**TASK TO CARRY OUT**
Only these lines of the data below are wanted: the one with "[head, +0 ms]", the one with "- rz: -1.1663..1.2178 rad", and any lines between them, each repeated exactly.

[RECORDS SUPPLIED — start]

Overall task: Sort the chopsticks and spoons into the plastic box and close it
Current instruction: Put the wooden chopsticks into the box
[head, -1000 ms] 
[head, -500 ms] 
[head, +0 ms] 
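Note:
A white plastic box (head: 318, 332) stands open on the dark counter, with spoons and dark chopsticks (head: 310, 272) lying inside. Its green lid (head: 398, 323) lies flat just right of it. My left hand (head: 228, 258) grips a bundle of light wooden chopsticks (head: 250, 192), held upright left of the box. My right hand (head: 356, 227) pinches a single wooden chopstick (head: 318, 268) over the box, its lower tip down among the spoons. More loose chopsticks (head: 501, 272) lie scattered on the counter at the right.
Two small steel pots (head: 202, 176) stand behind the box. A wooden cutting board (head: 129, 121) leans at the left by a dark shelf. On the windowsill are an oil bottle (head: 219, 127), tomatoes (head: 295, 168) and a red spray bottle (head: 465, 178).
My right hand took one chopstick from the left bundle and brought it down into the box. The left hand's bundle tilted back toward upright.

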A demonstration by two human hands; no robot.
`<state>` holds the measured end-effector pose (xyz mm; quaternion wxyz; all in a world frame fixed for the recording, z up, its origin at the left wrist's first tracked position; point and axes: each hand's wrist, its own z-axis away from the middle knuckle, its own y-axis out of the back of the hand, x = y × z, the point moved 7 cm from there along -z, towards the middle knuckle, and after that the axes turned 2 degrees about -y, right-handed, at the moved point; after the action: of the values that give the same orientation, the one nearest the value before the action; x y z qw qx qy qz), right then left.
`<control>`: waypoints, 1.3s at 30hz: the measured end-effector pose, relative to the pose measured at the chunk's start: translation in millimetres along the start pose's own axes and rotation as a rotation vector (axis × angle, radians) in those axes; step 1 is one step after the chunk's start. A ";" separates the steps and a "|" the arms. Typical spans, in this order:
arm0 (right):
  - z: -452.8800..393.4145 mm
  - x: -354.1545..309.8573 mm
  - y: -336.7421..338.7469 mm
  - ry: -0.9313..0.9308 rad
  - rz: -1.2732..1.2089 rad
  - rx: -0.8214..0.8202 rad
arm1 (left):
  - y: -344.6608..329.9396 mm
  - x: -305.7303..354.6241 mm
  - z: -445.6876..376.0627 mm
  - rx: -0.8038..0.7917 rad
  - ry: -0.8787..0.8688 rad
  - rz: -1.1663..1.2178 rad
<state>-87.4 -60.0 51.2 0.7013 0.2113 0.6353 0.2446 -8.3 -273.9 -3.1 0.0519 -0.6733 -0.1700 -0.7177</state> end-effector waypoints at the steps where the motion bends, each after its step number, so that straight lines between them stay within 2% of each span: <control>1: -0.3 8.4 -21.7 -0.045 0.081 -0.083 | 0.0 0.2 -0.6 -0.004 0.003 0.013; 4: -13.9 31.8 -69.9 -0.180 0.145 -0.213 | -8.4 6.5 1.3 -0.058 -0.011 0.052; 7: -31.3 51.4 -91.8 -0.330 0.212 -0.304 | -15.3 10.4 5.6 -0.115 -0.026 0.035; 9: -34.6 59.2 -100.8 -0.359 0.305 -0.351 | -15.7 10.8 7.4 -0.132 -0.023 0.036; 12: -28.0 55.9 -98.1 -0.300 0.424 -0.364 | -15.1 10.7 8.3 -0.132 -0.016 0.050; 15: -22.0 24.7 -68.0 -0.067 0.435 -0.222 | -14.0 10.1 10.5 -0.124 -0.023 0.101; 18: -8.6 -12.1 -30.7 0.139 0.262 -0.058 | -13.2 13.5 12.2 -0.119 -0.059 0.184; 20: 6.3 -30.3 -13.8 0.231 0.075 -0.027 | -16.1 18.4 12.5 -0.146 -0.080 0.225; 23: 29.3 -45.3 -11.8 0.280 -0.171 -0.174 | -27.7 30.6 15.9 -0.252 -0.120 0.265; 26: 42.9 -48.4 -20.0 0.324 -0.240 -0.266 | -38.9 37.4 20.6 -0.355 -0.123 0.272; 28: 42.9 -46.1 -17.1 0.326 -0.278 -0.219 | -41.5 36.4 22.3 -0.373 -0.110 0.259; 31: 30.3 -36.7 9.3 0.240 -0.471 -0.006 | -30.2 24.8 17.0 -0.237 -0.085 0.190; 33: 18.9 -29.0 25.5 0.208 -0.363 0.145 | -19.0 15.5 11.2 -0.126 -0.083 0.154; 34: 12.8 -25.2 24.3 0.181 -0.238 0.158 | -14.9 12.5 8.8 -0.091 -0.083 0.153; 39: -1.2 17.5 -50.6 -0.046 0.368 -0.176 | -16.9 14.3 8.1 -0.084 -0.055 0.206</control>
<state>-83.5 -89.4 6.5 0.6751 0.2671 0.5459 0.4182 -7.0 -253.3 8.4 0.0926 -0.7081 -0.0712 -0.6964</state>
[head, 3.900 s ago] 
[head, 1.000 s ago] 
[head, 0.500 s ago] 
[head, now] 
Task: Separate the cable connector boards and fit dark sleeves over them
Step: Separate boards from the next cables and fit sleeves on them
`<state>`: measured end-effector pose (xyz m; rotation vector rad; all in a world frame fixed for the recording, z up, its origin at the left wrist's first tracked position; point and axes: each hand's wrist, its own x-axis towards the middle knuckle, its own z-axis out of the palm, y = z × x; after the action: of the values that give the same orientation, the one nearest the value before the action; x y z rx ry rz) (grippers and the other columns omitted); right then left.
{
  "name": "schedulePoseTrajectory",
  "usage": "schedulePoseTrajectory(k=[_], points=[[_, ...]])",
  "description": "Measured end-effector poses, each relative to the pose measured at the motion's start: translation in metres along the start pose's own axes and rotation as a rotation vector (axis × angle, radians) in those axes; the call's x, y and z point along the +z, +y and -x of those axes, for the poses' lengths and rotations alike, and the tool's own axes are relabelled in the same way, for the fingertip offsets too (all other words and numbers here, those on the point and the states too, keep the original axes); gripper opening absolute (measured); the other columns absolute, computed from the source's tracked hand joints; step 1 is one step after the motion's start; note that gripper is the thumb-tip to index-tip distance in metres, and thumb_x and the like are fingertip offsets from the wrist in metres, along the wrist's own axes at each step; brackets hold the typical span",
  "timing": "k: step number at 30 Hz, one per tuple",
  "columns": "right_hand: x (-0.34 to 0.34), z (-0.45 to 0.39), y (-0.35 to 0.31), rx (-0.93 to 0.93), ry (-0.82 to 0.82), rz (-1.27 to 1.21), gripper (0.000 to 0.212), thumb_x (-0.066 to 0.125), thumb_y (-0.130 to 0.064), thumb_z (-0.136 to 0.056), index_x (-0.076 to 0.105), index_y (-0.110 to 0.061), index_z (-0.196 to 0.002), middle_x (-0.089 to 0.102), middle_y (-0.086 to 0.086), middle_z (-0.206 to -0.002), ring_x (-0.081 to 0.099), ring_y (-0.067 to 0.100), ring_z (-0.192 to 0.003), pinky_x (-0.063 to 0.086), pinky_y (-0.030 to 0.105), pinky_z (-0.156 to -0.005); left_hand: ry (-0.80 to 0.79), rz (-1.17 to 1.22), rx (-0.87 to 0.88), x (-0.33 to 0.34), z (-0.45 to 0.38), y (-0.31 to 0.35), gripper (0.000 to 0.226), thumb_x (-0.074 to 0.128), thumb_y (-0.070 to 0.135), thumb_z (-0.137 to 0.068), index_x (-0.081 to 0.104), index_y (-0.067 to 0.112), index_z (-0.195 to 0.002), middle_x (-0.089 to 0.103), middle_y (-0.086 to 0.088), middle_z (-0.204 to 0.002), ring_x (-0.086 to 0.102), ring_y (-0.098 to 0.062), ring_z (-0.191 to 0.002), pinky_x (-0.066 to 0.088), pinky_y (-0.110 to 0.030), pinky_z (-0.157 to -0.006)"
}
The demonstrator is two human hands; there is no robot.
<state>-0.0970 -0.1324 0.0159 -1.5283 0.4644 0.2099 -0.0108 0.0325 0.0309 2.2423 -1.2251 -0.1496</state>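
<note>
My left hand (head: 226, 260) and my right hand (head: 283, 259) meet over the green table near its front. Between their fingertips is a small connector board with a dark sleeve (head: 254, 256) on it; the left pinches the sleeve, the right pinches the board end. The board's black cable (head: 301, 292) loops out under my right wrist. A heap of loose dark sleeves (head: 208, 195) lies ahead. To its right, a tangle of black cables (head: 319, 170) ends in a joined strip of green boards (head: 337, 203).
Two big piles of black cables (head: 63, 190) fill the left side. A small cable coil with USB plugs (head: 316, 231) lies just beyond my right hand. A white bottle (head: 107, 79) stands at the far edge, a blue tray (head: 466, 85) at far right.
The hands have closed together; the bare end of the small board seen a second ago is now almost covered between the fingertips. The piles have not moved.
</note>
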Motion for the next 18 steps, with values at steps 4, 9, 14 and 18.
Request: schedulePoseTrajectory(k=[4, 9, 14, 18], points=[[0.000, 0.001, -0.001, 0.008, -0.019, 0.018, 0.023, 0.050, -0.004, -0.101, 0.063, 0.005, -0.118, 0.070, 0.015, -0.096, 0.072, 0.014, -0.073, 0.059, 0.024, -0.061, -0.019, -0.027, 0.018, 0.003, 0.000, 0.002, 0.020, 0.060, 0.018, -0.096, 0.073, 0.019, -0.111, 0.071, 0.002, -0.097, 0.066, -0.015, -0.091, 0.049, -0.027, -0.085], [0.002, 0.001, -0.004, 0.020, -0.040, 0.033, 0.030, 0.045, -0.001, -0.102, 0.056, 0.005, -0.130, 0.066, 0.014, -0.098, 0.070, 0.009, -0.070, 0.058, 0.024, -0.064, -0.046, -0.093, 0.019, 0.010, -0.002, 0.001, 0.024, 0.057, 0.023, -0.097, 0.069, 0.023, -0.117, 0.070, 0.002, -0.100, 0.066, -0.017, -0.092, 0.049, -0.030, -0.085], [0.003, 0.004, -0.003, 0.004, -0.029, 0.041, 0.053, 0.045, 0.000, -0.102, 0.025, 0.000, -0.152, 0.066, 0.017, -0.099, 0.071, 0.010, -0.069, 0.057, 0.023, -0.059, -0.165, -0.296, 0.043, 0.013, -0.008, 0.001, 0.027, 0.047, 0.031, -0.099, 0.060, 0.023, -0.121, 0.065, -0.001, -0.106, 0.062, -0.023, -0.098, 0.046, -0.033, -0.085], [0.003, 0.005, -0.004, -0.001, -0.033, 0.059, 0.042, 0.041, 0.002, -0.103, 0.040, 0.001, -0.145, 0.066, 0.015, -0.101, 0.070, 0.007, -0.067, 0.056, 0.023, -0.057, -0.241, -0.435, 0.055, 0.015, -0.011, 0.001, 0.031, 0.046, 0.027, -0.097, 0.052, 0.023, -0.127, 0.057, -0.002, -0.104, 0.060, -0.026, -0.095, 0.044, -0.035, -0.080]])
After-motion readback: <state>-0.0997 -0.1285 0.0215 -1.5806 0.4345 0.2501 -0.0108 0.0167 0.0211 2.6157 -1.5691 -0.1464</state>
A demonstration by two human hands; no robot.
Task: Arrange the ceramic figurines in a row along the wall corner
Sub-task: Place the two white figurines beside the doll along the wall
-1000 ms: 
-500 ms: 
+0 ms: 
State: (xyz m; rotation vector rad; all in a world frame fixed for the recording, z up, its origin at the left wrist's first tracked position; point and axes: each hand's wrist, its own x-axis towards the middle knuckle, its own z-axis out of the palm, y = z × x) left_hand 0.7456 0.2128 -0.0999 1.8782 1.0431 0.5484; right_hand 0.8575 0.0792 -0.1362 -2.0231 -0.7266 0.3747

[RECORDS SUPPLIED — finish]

**REPLY TO THE TASK**
[head, +0 ms] 
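Note:
A white plastic box (head: 318, 332) stands open on the dark counter, with spoons and dark chopsticks (head: 310, 272) lying inside. Its green lid (head: 398, 323) lies flat just right of it. My left hand (head: 228, 258) grips a bundle of light wooden chopsticks (head: 250, 192), held upright left of the box. My right hand (head: 356, 227) pinches a single wooden chopstick (head: 318, 268) over the box, its lower tip down among the spoons. More loose chopsticks (head: 501, 272) lie scattered on the counter at the right.
Two small steel pots (head: 202, 176) stand behind the box. A wooden cutting board (head: 129, 121) leans at the left by a dark shelf. On the windowsill are an oil bottle (head: 219, 127), tomatoes (head: 295, 168) and a red spray bottle (head: 465, 178).
My right hand took one chopstick from the left bundle and brought it down into the box. The left hand's bundle tilted back toward upright.
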
A demonstration by two human hands; no robot.
`<state>` holds the measured end-effector pose (xyz mm; quaternion wxyz; all in a world frame fixed for the recording, z up, its origin at the left wrist's first tracked position; point and axes: each hand's wrist, its own z-axis away from the middle knuckle, its own y-axis out of the back of the hand, x = y × z, the point moved 7 cm from there along -z, towards the middle knuckle, and after that the axes turned 2 degrees about -y, right-handed, at the moved point; after the action: of the values that give the same orientation, the one nearest the value before the action; x y z qw qx qy qz), right then left.
`<control>`: waypoints, 1.3s at 30hz: the measured end-effector pose, relative to the pose measured at the chunk's start: translation in millimetres along the start pose's own axes and rotation as a rotation vector (axis × angle, radians) in those axes; step 1 is one step after the chunk's start. A ";" separates the steps and a "|" the arms. Typical spans, in this order:
arm0 (right):
  - z: -452.8800..393.4145 mm
  - x: -354.1545..309.8573 mm
  - y: -336.7421..338.7469 mm
  - ry: -0.9313..0.9308 rad
  - rz: -1.2732..1.2089 rad
  - rx: -0.8214..0.8202 rad
arm1 (left):
  - y: -344.6608..329.9396 mm
  - x: -305.7303..354.6241 mm
  - z: -445.6876..376.0627 mm
  - rx: -0.8038..0.7917 rad
  - ry: -0.8787..0.8688 rad
  - rz: -1.1663..1.2178 rad

With that, the answer is complete.